At times, often just for variety and my own amusement, the exchange might go ‘how are you?’ to which I will say I’ve got a pulse, or I’m this side of the ground. Both of these will normally elicit an acknowledgement that I have attempted levity in my response, but again it is rarely enough for the recipient to really stop and have a deeper exchange.
All of this brings me to the larger question - how should I respond to these inquiries? “How are you?” is so engrained into our culture and habits, and is used almost universally in the United States. I’m not sure about other cultures, but I guess there is a similar greeting everywhere.
A brief response of “I’m doing good,” will often cause my coworkers to at least pause and smile because they understand the use – I work in an English department where they know the difference between feeling well, being fine, and doing good. I’m not sure if they think I have misused or abused the English language, but I like to think I am always doing good in all that I do; I am not always so positive that I am fine or well.

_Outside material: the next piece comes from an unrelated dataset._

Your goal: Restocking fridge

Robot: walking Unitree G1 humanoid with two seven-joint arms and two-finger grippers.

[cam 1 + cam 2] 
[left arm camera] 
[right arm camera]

When someone asks ‘how are you,’ what am I supposed to say? How am I supposed to be, living with MS, not knowing about the future, living on the edge, left wondering what will happen next whether it is a change in my health or a breakthrough in treatment?
When you are asked that question – ‘how are you?’ – do you take it as an invitation to be honest and expound on your answer or do you merely do what the majority of us practice and reply ‘I’m fine and how are you?’ and keep walking.